▸ **WHAT NEEDS TO BE DONE**: Scan the entries for lines with the word "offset" and copy those lines.

▸ **EXTRACTED DATA**:
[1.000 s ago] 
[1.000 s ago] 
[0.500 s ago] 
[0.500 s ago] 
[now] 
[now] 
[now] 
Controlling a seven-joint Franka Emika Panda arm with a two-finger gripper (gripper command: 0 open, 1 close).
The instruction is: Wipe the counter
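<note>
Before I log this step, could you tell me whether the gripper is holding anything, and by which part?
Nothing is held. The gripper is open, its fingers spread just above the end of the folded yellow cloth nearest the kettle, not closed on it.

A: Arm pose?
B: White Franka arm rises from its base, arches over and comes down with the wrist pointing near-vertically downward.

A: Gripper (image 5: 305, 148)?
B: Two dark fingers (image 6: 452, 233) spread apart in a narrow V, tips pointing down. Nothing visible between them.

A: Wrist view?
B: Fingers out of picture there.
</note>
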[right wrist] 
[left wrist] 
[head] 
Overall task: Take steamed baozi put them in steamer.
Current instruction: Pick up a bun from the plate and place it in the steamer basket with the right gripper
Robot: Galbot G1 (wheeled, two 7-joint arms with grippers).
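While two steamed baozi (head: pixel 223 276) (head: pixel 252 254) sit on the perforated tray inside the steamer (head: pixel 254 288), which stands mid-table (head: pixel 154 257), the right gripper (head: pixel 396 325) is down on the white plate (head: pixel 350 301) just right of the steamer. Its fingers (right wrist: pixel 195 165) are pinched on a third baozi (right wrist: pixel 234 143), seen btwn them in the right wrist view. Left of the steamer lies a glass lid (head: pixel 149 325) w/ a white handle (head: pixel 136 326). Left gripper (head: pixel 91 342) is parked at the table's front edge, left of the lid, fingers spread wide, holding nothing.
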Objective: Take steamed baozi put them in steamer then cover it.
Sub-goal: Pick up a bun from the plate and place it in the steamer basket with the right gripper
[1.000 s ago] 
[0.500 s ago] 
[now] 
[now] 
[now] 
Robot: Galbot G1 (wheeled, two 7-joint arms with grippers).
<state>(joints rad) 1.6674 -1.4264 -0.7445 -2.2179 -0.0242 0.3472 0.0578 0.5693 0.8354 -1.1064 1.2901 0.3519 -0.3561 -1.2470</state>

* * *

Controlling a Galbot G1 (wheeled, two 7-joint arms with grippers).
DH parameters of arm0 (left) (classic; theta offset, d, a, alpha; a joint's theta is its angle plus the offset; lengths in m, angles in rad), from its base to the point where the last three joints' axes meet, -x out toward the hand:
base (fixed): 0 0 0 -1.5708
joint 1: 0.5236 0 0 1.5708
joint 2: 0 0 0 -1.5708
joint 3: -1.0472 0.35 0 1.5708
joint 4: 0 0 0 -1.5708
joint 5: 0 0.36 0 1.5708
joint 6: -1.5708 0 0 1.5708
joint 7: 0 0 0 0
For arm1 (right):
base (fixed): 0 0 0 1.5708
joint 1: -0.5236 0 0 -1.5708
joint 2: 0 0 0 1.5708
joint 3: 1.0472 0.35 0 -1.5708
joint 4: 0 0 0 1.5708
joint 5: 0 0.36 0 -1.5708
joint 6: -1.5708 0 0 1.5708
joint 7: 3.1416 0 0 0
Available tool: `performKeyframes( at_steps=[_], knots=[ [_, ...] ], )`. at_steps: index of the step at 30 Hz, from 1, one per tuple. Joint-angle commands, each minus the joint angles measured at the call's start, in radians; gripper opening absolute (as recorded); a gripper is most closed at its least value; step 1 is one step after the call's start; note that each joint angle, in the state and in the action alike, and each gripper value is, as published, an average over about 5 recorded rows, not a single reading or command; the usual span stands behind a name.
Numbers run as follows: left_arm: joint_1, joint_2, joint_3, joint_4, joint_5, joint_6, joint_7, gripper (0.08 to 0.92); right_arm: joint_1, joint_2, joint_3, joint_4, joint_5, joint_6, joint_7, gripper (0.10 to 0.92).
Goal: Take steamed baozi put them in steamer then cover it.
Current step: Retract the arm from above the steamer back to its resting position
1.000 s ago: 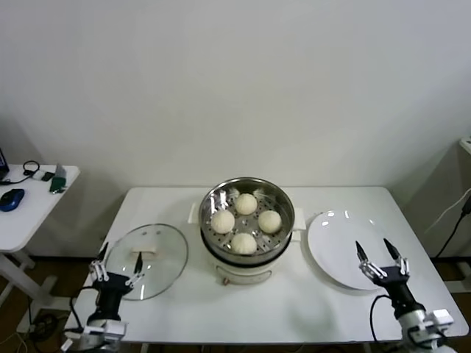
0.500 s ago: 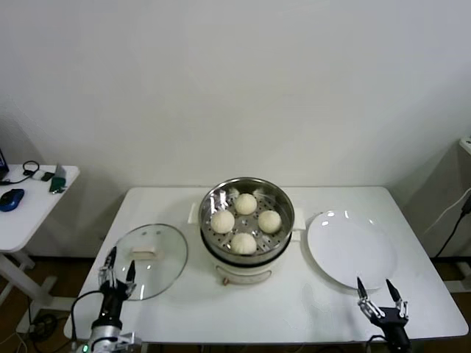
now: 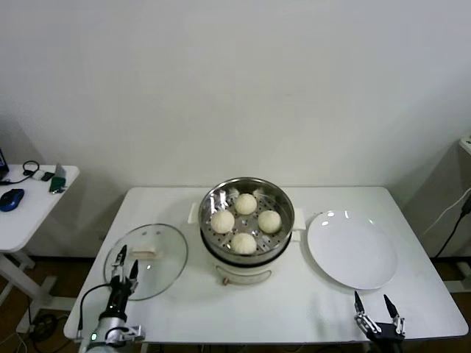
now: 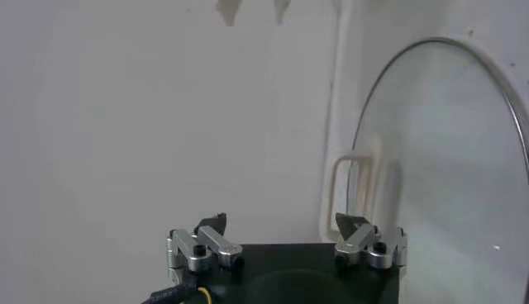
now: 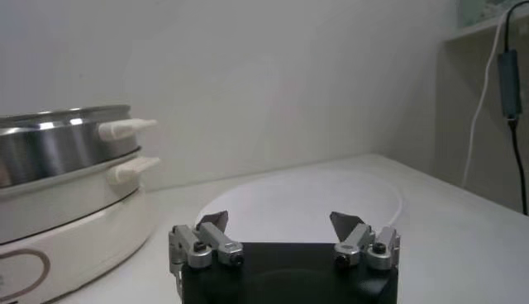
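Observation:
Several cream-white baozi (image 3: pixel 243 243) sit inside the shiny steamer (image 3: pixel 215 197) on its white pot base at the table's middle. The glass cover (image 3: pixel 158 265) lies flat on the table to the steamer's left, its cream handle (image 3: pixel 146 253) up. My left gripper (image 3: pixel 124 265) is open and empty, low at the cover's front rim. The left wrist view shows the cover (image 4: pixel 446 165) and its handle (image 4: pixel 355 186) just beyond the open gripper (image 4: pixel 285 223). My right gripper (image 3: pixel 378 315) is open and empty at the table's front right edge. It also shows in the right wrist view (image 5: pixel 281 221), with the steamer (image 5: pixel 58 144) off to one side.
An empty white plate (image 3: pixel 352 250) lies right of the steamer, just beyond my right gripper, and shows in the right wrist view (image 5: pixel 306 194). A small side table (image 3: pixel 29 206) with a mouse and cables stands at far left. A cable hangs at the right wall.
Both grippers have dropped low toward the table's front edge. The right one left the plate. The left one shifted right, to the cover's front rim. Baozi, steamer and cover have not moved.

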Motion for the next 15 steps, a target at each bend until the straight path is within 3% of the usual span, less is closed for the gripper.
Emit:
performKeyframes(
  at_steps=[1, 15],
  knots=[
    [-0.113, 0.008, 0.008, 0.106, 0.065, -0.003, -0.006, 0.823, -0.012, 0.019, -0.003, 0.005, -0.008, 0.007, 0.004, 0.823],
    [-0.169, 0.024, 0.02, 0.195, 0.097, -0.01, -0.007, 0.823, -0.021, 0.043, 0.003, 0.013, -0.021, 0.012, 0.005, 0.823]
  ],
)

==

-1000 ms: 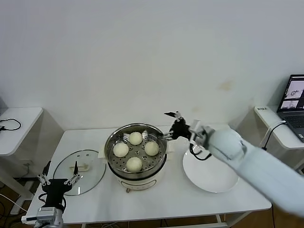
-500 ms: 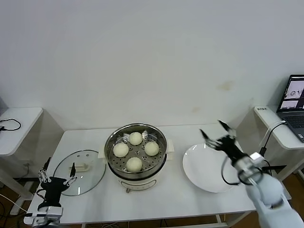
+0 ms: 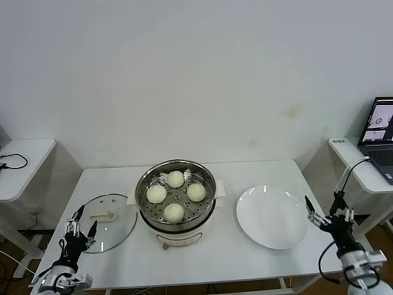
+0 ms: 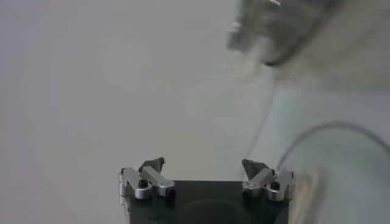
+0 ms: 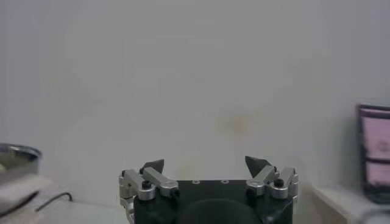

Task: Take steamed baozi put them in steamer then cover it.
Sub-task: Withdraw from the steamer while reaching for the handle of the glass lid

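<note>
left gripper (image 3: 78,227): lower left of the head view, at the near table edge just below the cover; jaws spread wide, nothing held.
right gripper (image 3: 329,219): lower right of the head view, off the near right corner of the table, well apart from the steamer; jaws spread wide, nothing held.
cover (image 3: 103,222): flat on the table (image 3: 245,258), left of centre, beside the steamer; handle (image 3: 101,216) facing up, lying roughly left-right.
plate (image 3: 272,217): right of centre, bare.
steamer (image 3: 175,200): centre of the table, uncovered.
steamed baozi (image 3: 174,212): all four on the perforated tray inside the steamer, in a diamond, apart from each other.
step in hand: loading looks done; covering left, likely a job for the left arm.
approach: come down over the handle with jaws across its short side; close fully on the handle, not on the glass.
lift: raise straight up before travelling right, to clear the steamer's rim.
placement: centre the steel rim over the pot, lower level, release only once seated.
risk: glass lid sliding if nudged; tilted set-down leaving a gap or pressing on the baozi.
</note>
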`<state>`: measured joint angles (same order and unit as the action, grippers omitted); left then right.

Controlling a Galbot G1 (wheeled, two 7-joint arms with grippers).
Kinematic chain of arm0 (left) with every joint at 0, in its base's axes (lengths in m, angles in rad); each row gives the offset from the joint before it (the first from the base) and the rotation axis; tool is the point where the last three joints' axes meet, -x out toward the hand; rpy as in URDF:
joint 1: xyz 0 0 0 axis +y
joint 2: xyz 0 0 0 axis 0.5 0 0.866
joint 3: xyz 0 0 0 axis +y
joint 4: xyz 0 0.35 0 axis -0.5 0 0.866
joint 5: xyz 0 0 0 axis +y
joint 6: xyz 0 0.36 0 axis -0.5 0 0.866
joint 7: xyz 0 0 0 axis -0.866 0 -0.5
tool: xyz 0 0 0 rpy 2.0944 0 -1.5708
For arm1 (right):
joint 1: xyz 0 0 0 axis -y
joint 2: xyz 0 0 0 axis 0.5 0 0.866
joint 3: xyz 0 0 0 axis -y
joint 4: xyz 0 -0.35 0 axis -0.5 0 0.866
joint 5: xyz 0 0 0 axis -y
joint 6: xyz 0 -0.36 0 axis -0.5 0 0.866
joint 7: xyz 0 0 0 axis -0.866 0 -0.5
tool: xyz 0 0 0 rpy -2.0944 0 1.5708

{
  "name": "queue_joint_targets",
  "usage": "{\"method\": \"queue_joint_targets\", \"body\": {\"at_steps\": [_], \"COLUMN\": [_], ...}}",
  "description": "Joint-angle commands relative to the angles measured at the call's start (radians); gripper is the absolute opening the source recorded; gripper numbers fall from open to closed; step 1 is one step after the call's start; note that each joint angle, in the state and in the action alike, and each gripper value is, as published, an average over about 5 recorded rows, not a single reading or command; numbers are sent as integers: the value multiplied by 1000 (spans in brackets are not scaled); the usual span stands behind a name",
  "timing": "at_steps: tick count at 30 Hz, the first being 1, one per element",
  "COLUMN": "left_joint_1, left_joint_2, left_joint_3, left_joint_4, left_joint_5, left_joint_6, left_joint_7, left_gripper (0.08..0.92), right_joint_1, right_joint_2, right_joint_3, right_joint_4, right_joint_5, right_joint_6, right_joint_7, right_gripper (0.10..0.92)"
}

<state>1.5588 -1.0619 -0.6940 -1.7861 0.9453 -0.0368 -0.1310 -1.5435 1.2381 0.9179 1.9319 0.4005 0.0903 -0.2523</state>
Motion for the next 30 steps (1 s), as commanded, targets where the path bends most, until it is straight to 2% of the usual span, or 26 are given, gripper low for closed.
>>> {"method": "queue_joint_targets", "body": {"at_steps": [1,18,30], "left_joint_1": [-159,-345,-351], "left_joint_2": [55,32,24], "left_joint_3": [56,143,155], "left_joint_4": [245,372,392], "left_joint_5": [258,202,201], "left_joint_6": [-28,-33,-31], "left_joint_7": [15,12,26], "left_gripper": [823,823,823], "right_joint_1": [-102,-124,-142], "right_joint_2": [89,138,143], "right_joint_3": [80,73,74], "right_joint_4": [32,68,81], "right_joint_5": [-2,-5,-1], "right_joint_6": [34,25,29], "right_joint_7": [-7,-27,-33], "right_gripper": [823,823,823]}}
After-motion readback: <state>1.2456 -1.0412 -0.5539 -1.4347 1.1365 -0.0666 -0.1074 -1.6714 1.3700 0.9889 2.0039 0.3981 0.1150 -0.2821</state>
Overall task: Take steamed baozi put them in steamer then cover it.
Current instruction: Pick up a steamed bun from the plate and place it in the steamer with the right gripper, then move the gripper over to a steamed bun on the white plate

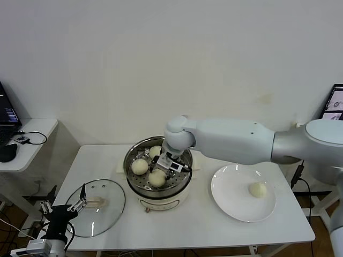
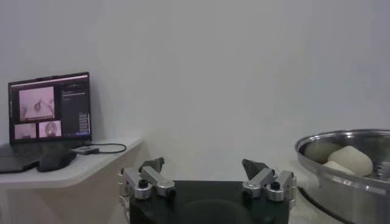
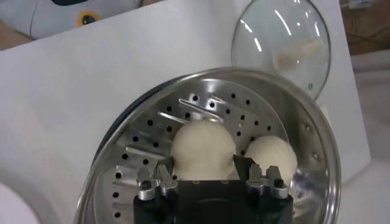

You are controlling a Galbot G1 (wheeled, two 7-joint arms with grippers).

▸ **RESULT**:
DH parameters of arm0 (left) (classic; theta offset, d, a, alpha; a joint's theta is its angle plus the offset; lengths in m, angles in rad), from its base to the point where the last three joints' axes meet, -x out toward the hand:
Kinematic chain of arm0 (left) with every joint at 0, in its base's axes (lengths in m, angles in rad); each row gives the offset from the joint before it (the first from the base) and the rotation axis; tool is the point where the last three joints' axes meet, -x out toward the hand; rpy as in URDF:

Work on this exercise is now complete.